▸ WHAT THE TASK ASKS:
Look through the entries below, please, and copy every line with the word "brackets".

[Source data]
== Segment start ==
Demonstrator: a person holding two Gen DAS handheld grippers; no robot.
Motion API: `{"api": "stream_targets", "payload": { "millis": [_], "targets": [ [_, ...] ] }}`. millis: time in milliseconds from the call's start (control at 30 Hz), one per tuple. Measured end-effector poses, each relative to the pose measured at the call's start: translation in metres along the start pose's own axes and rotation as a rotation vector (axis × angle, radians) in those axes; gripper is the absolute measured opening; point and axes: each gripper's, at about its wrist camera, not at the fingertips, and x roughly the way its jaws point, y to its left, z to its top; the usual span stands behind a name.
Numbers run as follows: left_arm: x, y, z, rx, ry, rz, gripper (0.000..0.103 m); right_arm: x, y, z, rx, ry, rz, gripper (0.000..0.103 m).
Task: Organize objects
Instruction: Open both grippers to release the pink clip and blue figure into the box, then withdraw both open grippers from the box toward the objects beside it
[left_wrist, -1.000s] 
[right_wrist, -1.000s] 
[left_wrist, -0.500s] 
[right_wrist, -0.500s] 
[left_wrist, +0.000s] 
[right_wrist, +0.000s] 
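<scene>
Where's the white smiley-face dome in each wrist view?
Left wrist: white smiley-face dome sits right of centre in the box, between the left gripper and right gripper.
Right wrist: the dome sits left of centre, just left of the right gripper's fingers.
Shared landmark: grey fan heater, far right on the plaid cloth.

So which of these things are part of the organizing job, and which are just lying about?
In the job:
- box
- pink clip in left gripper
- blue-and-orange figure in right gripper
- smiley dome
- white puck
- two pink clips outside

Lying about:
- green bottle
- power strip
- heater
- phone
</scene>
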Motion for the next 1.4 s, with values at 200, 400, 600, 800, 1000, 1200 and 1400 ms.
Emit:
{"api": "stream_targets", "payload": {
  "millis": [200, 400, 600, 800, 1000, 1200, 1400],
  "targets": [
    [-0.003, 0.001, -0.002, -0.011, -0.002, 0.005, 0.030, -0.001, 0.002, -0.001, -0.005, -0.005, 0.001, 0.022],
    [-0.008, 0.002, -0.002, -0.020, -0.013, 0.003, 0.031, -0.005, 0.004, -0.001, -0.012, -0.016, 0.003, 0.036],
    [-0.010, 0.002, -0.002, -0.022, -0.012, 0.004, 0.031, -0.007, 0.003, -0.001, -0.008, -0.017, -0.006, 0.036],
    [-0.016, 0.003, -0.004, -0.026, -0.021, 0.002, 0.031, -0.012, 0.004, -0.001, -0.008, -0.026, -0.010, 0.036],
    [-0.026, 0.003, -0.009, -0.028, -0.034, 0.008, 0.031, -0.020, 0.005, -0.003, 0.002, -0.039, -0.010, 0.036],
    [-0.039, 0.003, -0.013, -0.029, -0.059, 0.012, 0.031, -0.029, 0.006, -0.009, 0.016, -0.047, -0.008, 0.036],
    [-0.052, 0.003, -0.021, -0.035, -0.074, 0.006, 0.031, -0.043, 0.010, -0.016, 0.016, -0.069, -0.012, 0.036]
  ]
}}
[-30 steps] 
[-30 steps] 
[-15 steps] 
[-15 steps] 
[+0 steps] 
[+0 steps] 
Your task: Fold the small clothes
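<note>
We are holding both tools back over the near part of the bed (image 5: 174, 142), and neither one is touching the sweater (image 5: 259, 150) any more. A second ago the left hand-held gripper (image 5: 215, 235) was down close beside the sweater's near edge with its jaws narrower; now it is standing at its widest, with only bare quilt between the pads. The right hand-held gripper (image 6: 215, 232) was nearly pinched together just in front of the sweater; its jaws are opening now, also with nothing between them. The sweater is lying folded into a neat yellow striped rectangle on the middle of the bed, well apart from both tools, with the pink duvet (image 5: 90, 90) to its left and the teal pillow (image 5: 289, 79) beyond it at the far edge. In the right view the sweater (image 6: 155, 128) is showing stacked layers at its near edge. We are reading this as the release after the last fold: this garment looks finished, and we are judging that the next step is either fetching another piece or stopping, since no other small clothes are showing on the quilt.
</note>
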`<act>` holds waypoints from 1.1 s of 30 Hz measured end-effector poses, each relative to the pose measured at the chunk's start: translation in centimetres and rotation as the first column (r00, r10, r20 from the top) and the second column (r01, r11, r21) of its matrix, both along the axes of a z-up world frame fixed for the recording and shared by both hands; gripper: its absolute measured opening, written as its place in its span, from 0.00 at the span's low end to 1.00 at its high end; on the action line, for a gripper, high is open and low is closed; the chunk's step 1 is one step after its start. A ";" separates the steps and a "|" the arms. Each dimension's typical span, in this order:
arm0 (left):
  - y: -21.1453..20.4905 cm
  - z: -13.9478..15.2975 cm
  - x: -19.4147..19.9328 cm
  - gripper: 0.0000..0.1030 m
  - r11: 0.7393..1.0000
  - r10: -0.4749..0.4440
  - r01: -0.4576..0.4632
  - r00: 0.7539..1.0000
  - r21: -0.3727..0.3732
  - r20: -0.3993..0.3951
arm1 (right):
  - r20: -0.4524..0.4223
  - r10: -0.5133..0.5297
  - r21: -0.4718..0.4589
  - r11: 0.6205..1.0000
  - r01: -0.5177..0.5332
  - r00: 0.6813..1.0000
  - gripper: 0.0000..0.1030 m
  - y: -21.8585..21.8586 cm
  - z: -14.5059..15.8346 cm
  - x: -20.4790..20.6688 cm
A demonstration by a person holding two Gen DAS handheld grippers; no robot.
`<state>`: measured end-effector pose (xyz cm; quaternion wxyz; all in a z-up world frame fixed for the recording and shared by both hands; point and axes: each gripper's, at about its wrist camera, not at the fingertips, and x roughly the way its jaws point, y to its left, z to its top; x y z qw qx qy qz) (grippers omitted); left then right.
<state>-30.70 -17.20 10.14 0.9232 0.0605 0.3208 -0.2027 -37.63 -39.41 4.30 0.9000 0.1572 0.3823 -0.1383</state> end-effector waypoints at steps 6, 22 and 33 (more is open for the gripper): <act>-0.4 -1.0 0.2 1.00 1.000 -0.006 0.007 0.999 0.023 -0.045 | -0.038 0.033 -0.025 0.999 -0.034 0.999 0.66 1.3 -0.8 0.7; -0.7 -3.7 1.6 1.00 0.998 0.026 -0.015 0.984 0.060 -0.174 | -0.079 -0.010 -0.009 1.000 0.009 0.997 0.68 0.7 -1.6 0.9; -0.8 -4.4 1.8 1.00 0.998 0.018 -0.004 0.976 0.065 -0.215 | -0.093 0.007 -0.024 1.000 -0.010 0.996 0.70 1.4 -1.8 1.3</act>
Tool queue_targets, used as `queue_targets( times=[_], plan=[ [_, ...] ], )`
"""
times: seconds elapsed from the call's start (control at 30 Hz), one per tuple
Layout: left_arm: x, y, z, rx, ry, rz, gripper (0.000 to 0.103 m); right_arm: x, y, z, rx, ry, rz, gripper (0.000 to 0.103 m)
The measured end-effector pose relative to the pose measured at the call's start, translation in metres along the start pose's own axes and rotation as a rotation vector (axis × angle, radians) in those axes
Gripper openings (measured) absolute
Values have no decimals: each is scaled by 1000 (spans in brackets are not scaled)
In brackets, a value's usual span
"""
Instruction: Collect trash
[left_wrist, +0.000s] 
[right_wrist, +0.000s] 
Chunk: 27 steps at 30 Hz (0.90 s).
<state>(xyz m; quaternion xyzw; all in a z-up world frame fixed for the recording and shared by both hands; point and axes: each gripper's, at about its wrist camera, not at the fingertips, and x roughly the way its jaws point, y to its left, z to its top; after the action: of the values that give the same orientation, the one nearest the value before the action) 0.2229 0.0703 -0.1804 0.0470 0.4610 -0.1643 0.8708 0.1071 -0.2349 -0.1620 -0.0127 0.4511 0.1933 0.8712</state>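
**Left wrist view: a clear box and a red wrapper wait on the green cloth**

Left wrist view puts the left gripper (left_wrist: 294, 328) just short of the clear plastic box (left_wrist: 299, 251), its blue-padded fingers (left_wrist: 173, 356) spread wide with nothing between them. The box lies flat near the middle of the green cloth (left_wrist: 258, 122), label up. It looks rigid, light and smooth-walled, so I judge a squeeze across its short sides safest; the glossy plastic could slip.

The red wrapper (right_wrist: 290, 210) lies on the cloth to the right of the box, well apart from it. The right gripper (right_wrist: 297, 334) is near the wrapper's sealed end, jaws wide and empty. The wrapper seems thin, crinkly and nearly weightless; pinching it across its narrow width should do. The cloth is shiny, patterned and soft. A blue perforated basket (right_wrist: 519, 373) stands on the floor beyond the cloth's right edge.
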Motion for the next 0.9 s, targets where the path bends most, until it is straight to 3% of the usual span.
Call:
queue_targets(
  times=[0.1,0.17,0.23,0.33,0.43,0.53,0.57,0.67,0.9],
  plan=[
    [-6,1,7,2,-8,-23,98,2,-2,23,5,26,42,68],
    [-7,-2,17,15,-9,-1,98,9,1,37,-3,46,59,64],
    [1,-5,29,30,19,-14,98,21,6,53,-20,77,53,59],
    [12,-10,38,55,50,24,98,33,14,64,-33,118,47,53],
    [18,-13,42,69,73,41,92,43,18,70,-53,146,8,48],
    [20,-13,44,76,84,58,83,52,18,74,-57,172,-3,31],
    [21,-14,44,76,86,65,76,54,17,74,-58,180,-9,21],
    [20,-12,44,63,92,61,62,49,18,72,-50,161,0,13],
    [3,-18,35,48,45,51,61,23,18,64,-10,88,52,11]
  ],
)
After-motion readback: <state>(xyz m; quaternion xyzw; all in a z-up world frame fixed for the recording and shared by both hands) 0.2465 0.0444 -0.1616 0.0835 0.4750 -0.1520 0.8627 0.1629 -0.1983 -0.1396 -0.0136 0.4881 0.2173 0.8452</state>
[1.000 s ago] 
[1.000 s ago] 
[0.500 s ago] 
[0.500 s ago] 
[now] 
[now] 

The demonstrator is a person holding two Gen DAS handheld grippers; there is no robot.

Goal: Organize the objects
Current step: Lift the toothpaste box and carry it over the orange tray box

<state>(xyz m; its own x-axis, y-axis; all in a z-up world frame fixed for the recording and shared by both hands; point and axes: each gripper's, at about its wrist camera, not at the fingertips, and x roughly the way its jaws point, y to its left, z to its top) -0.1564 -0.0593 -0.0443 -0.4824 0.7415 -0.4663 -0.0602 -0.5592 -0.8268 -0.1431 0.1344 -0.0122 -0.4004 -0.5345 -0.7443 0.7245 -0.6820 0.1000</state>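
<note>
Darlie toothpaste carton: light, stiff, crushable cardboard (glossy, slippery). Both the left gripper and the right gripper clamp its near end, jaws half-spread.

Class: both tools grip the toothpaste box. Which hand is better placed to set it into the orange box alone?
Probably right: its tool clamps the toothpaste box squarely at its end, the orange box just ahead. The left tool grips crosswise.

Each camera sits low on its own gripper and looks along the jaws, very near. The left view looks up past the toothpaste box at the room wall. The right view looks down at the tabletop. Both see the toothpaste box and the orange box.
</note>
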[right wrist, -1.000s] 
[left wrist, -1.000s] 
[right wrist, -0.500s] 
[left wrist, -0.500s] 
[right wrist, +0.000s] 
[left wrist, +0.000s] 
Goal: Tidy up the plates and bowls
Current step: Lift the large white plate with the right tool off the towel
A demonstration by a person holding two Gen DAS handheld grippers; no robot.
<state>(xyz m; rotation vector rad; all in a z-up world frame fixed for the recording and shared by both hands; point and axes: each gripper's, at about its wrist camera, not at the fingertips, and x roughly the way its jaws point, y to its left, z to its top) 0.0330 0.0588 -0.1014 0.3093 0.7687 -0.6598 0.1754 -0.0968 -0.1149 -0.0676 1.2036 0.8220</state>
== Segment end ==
▸ PROBLEM SOLUTION:
Values have no decimals: each is scaled by 1000 (spans in brackets are not scaled)
In brackets, a value's usual span

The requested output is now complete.